04:14Oui, c'est vrai que c'est...
04:15Et c'est aussi la critique.
04:16Je comprends que ce soit des ressorts burlesques, mais moi, je trouve que c'est des ressorts burlesques du sens du tragique.
04:19C'est un humour un peu.
04:20Cette blague, le geôlier, le directeur de la prison, lui demande de la répéter, ça le refait rire.
04:26Et ça, moi, ça m'a rappelé une scène géniale, ce qui est de To Be Or Not To Be,
04:29où on a le même personnage, vraiment, de directeur de camp, qui envoie tout le monde au camp de concentration.
04:34On lui raconte une bonne blague qu'il met en scène lui-même, et ça le fait tellement rire qu'il demande qu'on en rajoute.
04:38Et le plan que Fred a montré juste avant, avec les deux amorces, c'est l'affiche d'Une Affaire de Femmes, de Chabrol.
04:44Et je trouve que là où le film est très accueillant, c'est qu'en fait, il est un peu moins rigoriste que certains des documentaires
04:49ou des films précédents de Los Nitsa, et qu'il est comme ça, un espèce de grand film de genre.
04:53Il est assez drôle.
04:54Moi aussi, je trouve qu'il y a une référence à Tati.
04:56C'est marrant, on vient de parler de deux films carrés, dans lesquels Tati est un peu omniprésent.
05:00Il y a beaucoup de passages.
05:01On ouvre, on ferme des portes, on traverse.
05:02Mais il se ressemble à un côté Tati.
05:04Je te trouve bien silencieux.
05:05Qu'est-ce qui se passe ?
05:06T'as peur de parler ?
05:07On est d'accord.
05:09Avec le côté plan fixe.
05:10Ce que vous n'avez pas dit.
05:12C'est-à-dire que le plan fixe, parce qu'on est immobilisé en prison.
05:15Et ce qui est formidable, c'est qu'il n'y a que le héros qui croit qu'il va faire quelque chose.

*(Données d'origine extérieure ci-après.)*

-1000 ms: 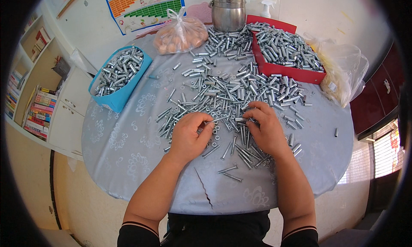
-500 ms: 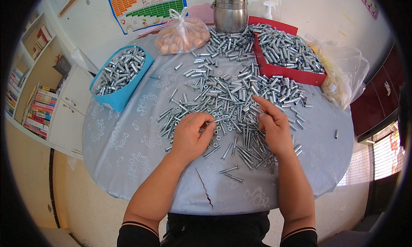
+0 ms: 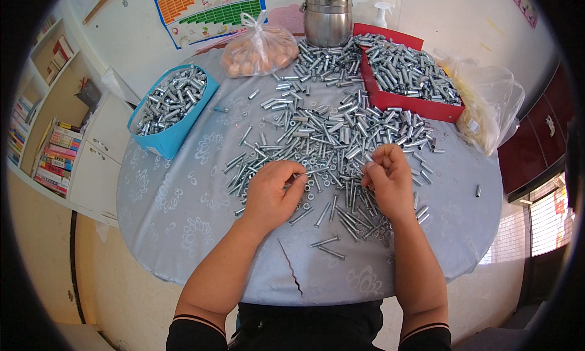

05:18C'est-à-dire qu'il n'y a que lui qui croit.
05:20Et toute la mise en scène, et c'est vrai qu'on peut y trouver un humour, même si moi ça me glace,
05:25c'est qu'on a lâché ce type.
05:29Et en fait, c'est presque pour son bien qu'on l'arrête.
05:32C'est pas simplement pour gagner du temps.
05:34C'est que plus il va se débattre, plus le piège se ressentir autour de lui.
05:37Et ce qui est très intéressant dans le film, c'est qu'on voit comment l'espace et le temps l'enferment.
05:43Et ça, il y a quelque chose de tragique.
05:46C'est presque un personnage de Capra.
05:47C'est un personnage de Capra qui va se retrouver au goulag.